Weddings and Anniversaries – a Tribute

Recently I attended two weddings. The first one was my own daughter’s wedding, my youngest, which was in the planning process for months and the other one was  my niece’s wedding. Both were well organized and each was a distinctive celebration. Each wedding had a beautiful weather day, with a striking setting, and both receptions were good parties. But I must admit my daughter’s was by far the best. I may be a bit partial, however.

Anniversaries are time honored milestones in a marriage and recently my son and daughter-in – law celebrated their 8th anniversary. Remembering my own wedding 46 years ago feels like it was not that long ago. Then I recall the day my parents celebrated their anniversary every year, October 3rd, which is today. They would have been married 74 years had they lived. My dad predeceased mom by 30 years and every year when October 3rd rolled around, mom would count the number of years they would have been married had he lived. Many people seem to revel in the numbers as if it were a badge of courage they wear surviving so long with their partner.

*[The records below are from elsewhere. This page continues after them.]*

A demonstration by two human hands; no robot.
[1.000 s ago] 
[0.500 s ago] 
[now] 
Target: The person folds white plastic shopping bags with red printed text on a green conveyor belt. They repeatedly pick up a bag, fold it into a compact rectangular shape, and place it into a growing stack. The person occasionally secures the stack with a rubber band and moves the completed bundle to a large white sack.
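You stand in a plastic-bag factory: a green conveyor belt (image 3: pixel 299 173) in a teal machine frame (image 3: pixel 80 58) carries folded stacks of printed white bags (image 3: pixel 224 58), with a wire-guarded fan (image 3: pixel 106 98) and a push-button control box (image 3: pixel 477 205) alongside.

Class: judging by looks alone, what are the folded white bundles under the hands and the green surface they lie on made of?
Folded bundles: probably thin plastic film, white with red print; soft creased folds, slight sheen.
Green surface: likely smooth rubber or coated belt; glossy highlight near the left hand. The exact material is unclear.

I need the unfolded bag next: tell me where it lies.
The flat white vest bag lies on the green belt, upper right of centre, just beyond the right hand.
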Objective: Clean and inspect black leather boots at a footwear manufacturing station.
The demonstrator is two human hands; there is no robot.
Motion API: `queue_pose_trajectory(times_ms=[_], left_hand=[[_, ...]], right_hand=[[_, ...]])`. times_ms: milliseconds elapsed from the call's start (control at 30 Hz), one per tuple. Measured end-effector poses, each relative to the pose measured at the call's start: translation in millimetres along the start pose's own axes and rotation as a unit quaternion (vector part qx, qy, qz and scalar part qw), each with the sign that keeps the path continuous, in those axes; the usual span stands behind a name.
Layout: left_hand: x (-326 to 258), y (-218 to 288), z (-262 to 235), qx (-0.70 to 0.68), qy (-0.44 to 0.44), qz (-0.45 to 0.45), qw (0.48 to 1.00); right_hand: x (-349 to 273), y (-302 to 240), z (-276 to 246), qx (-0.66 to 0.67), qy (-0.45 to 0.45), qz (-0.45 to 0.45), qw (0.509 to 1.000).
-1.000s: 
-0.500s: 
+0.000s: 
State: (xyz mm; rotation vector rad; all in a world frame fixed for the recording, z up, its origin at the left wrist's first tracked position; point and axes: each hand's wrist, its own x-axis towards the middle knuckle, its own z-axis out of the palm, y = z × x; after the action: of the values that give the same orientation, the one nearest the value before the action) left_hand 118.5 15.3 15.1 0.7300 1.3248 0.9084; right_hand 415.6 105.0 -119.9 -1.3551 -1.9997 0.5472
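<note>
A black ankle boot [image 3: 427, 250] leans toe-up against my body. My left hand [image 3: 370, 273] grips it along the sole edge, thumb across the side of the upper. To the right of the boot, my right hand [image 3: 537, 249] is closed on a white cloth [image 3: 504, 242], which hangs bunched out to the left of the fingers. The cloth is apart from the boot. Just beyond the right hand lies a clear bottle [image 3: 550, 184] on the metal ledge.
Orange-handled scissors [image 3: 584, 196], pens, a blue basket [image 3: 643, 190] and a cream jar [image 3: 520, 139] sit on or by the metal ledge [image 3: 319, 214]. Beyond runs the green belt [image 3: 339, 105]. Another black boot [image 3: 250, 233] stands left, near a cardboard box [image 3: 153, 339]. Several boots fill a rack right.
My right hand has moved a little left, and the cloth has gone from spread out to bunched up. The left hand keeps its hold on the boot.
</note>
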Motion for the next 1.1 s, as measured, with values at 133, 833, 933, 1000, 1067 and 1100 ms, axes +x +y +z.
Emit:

Getting back to the two weddings I recently attended, I can only speak to the preparations for my daughter’s wedding. She painstakingly made sure all her details were nailed down. As the saying goes, “the devil is in the details”. Her wedding was perfectly orchestrated and simply lovely, a fairy tale wedding. She was a radiant bride who also had fun at her own wedding.Samantha and Braden 162

The wedding planning process seems to change over time as new concepts and fun activities for guests or wedding party members enter into the planning. Being married almost a half a century, at the time of my wedding, there were no bachelorette parties. Comfort items for guests now include goody bags at hotel check in for out of town guests.  Receptions are usually elaborate to keep guests entertained and well fed.

My thoughts now go back to when my parents were married. It was October 3, 1943 in an army tent, in the Palestinian desert. Their life was in the middle of World War II. They were both in the Polish Second Corps which was the reorganized Polish fighting force made up of both men and women, many of whom were once exiled to Stalin’s Siberia. In Stalin’s Soviet Union they were slave laborers deported out of their homes, political prisoners, or POW’s following the invasion of Poland in September 1939. My parents each had their horror stories from the invasion of their country and all the repercussions that followed.

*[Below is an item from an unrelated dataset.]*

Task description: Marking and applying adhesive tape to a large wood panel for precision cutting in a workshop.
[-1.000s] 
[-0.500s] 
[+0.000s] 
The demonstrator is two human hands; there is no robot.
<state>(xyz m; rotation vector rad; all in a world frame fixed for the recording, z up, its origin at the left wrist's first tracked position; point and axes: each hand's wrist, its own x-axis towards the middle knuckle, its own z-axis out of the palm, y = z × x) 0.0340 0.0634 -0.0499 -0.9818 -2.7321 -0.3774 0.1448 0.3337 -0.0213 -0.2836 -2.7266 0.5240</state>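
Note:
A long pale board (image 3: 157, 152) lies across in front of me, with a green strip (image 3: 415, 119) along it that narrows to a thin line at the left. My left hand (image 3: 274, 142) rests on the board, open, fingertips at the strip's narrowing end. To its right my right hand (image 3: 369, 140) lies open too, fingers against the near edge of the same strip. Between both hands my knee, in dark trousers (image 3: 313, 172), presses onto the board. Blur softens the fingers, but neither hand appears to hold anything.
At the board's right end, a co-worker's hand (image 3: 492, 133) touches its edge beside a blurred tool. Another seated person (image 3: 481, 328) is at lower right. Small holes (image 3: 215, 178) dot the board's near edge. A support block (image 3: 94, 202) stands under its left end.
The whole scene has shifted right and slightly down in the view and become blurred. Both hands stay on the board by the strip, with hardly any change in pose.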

They had met each other the winter before the war started in mom’s home town, and somehow miraculously found each other during the war, after each was released from captivity and then struggled to make it to where the army was forming. My mom was able to join the protection of the army by becoming an auxiliary support person, a nurse. She received nurse’s training in Tehran, Iran and my dad became a fighting soldier again, as a light artillery specialist, which was his training before the war. Many of their stories I share in my upcoming book, “Letters from the Box in the Attic, A Story of Courage, Survival and Love”.

Their many post-war struggles kept them together for 36 years, until my dad died in 1979. It amazes me that I’ve been married 10 years longer than they were. I am very fortunate to still have my spouse and to keep clocking up those years. Wedding vows usually say, for better or for worse and my parents kept their devotion to each other alive during their married life, even though some of the time their relationship was rocky. Here’s to devotion and for better or for worse!

Happy Anniversary, Mama and Tatuś! I hope you are able to celebrate 74 years on this your anniversary.